La estancia tiene una luz tenue. La luminosidad que desprenden las velas, iluminan el rostro de la imagen de Cristo. El ambiente está impregnado con el perfume del pino de Flandes recién cortado. También el olor dulzón de la cera pura de abeja está presente en el habitáculo. Jesús se muestra derrotado, caído en tierra bajo el madero. La mano diestra se apoya en una roca del camino al Calvario. El rostro, ya en madera y antes de la policromía final, mostraba resignación y majestad. El trabajo de la carnación del pintor ha dotado a la imagen de un verismo que llama a la devoción. El padre Francisco Antonio Bañuelos Murillo, maestre escuela y canónigo de la Catedral de Córdoba, está satisfecho del trabajo realizado en aquel obrador de imaginería de la ciudad de los Cármenes. Pronto la hechura del hijo de Dios, caído bajo el peso de la cruz, viajará en un carro hacía Córdoba. Su destino la iglesia de San José, extramuros de la ciudad, casa de los carmelitas descalzos en la vieja capital de la Hispania Ulterior. Cuatro aprendices del taller cubren con lienzo moreno la imagen y ayudan a cargar el simulacro de Jesús hasta el carro donde será trasladado en un largo viaje.
La imagen ya está en la casa carmelitana cordobesa. Los vecinos del barrio de Santa Marina de Aguas Santas, se conmueven ante el realismo de la imagen, acentuado quizás por la melena de pelo natural. Las lagrimas brotan de los ojos de los que se han acercado a orar ante El. Gentes sencillas, hortelanos de las huertas próximas, matarifes del cercano matadero, piconeros, todos rezan ante la imagen de Jesús. La devoción se acrecienta entre los vecinos de la collación. La unción sagrada de la talla, sobrepasa los límites del barrio y hasta San José se acercan gentes de otros lugares de la ciudad. Algunos incluso en ricos carruajes que indican que la fama de tan fervorosa imagen, ha llegado hasta todos los estamentos de la sociedad de la época. Los años acrecientan la devoción a una imagen que simboliza la humanidad del hijo de Dios, derrotado y caído bajo el leño sacro, en su postrero camino al Gólgota. Tanto fervor del pueblo, hace que en torno a la escultura sacra, se forme una hermandad que acreciente su culto. Los años han acrecentado la devoción hacía aquella imagen, salida de un desconocido taller de Granada, por el encargo de un canónigo de la Catedral cordobesa.

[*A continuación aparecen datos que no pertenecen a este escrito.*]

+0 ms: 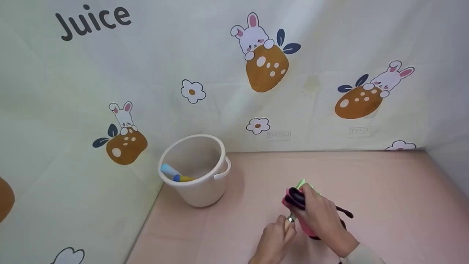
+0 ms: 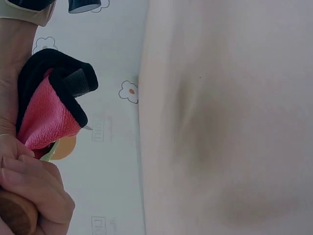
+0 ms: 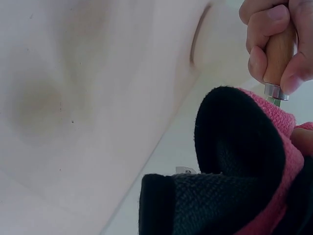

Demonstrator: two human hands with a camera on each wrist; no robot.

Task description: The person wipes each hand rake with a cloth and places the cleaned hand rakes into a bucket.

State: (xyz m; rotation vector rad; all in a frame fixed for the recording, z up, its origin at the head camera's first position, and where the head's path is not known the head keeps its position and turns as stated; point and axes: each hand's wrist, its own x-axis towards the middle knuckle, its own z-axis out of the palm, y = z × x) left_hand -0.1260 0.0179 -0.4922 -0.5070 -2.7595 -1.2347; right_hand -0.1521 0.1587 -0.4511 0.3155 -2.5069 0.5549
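Note:
My left hand (image 1: 273, 238) grips the wooden handle (image 3: 281, 56) of a tool with a metal collar. Its head is mostly hidden by a pink cloth with black edging and a dark underside (image 3: 210, 196). My right hand (image 1: 320, 211) holds this cloth bunched around the tool just past the collar. Light green parts (image 1: 301, 182) show beyond the right fingers in the head view, and a strip of cloth edge sticks out to the right. In the left wrist view the handle's rounded end (image 2: 17, 213) shows under the curled left fingers.
A white bucket (image 1: 203, 192) with a side handle stands at the back left of the pink-covered table (image 1: 256, 172). Inside it lie a light blue cylinder (image 1: 169, 169) and a blue and yellow piece (image 1: 183, 178). Printed sheets (image 1: 220, 55) wall in the back and sides.

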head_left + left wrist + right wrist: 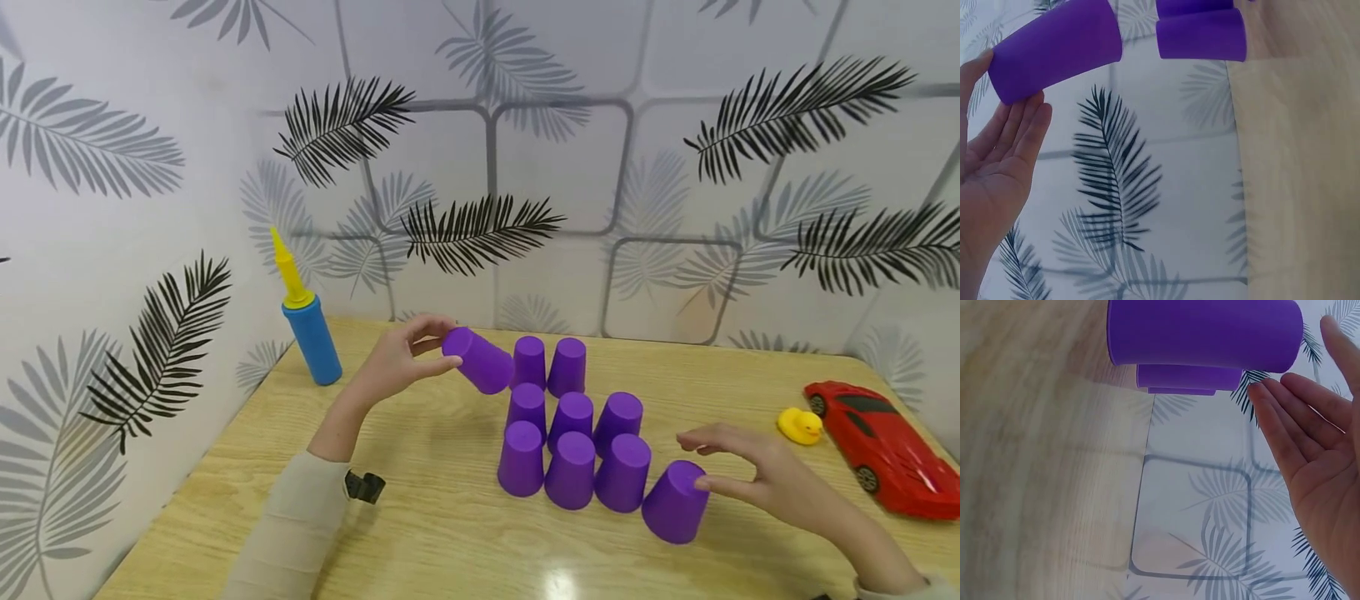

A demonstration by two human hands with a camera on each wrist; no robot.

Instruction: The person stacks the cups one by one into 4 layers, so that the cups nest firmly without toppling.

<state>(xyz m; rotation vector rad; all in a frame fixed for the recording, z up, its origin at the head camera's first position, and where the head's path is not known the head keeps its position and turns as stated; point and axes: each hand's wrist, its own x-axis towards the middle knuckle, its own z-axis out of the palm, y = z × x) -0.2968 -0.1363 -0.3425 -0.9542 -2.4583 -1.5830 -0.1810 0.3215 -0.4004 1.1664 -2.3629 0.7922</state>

Doscientos cincuenta años han pasado. Córdoba se ha echado a la calle. Las calles son un continuo hormigueo de gentes que buscan el cortejo, que da traslado a los titulares de la hermandad de Jesús Caído al convento de San José. Los dos pasos, el del Caído y su madre en el Mayor Dolor en su Soledad, convierten las calles en un ir y venir de gentes. La devoción del pueblo ha hecho el milagro de hacer que un día de septiembre parezca un Jueves Santo. La gente, de todas las escalas sociales, se persigna al paso de las sacras imágenes. Es la devoción de un pueblo, la devoción popular iniciada hace más de doscientos cincuenta años. Ante tal movilización no cabe más que una pregunta. ¿Qué daño puede hacer esto a los librepensadores que nos gobiernan? ¿Por qué tanta falta de respeto a un pueblo que ha hecho suya la devoción en sus creencias? ¿Acaso son ciudadanos de inferior categoría a aquellos que rezan al Dios de sus antepasados? Hasta ahora parece que sí. El cogobierno municipal no ha hecho nada más que faltar el respeto a la Córdoba que se echo ayer tarde-noche a la calle. Es la hora de rectificar o quedar retratados, como unos descerebrados intolerantes, de una vez ante algo tan evidente.